On September 13, 2016, the U.S. Court of Appeals for the Federal Circuit issued an opinion that provides additional guidance to patent law practitioners regarding patentable subject matter under 35 U.S.C. 101.
In MCRO, Inc. v. Bandai Namco Games America, Inc. (Fed. Cir. 2016), Bandia was sued for infringing patent claims directed to a system that automatically performs lip-synchronization for 3D animated characters. Bandai challenged MCRO’s claims as being invalid under 101. Specifically, Bandai argued that MCRO’s methods for generating the lip synchronization and facial expressions were nothing more than automating a manual process, or applying a known method on generic computing system, as was held to be the case in Alice Corp. v. CLS Bank International, 134 S. Ct. 2347 (2014).
The court in MCRO began by applying the two-part Alice analysis, first looking to see whether the claims were directed to an abstract idea. In their analysis, the Court noted that the steps in MCRO’s automated lip-synchronization method were different than the steps performed in the corresponding manual process. “While the rules are embodied in computer software that is processed by general-purpose computers, Defendants provided no evidence that the process previously used by animators is the same as the process required by the claims.” (MCRO, p. 24). “This is unlike Flook, Bilski, and Alice, where the claimed computer-automated process and the prior method were carried out in the same way. Flook, 437 U.S. at 585–86; Bilski, 561 U.S. at 611; Alice, 134 S. Ct. at 2356.” (MCRO, p. 25)
The Court’s analysis seems to strongly suggest that if a new, computer-automated process is different than its corresponding manual process, it can be eligible subject matter under 101. Indeed, on this basis, the Court held that MCRO’s claims were subject matter eligible under 101 under the first step of the Alice analysis.
Going forward, this case seems to be a boon for patent practitioners looking to overcome 101 Alice-type rejections. Arguments may be structured to point out that a client’s claims are not merely automating a known manual process, but are automating a process that is not known to have been previously performed manually. The latter, according to MCRO, can be patent-eligible.
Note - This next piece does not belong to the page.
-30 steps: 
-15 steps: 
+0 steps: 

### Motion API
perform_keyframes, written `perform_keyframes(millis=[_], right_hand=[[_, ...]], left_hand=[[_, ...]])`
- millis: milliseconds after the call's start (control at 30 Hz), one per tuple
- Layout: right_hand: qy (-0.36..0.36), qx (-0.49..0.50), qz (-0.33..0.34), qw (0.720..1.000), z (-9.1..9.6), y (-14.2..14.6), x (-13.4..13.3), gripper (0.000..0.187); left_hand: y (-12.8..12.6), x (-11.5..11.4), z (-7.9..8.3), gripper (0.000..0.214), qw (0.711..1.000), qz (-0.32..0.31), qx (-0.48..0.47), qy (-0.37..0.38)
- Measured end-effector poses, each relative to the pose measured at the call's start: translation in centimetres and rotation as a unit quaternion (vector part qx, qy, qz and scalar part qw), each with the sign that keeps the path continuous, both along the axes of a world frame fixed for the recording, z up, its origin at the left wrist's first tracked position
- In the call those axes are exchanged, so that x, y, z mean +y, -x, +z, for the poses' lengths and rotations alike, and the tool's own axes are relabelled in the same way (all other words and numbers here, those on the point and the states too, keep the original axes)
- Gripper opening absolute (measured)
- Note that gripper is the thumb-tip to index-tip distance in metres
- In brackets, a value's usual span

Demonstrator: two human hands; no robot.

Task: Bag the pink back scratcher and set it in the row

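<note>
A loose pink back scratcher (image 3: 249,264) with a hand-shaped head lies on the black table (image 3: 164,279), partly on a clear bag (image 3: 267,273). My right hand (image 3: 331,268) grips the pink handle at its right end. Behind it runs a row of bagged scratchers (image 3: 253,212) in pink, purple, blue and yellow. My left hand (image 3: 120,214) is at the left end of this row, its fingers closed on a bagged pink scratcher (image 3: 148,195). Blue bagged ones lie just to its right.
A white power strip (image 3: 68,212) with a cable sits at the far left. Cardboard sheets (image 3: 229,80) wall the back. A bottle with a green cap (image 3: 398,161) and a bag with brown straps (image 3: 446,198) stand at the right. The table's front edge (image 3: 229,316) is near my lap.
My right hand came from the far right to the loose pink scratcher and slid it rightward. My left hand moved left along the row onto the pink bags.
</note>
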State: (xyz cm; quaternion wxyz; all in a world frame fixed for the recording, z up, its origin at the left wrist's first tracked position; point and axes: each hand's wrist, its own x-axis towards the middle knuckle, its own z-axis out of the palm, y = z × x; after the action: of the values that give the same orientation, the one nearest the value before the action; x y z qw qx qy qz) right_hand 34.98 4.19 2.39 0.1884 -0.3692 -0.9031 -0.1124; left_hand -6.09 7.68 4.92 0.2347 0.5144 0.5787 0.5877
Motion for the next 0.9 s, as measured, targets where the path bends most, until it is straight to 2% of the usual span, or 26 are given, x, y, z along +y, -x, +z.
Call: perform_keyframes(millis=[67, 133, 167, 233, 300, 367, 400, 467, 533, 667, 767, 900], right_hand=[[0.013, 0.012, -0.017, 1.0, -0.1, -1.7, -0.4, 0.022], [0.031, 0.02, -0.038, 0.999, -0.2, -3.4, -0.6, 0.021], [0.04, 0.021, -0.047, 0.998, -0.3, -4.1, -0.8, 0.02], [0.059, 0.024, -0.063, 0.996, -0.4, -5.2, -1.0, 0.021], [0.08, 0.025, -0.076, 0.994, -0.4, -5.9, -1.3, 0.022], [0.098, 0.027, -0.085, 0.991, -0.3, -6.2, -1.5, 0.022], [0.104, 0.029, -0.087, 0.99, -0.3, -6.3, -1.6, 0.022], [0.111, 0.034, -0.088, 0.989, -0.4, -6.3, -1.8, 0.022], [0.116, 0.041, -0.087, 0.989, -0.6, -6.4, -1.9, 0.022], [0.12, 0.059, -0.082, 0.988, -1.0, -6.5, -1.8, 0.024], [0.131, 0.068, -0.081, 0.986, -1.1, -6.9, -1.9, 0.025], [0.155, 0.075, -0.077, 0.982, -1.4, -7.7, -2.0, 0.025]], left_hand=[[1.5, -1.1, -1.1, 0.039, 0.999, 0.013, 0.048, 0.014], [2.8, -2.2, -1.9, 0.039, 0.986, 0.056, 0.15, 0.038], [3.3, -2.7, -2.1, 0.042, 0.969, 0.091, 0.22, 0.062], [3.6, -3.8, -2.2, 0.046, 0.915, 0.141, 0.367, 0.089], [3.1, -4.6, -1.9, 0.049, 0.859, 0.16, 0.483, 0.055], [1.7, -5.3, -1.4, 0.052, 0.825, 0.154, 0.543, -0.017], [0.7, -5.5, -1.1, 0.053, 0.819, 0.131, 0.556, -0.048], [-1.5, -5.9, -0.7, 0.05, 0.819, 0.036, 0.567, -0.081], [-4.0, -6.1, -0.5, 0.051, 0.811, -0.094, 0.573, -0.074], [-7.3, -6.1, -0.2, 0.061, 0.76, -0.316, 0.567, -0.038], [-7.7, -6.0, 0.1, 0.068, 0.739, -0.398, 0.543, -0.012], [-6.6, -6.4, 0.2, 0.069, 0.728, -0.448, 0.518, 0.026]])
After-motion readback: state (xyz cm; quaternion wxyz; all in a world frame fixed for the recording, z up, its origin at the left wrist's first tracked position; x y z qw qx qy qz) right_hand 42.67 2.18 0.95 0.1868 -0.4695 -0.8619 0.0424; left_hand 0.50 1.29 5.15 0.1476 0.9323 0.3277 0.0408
 Interesting, although unsuccessful arguments regarding preemption were also made by Bandai, suggesting that if the claims were allowed to stand, all automated lip-synchronization of 3D characters would be preempted. The Court noted that because MCRO could show other plausible methods of performing automated lip-synchronization of 3D characters, the claims would not be so broad as to preempt all other entries into that field. As such, the preemption argument did not apply to these claims.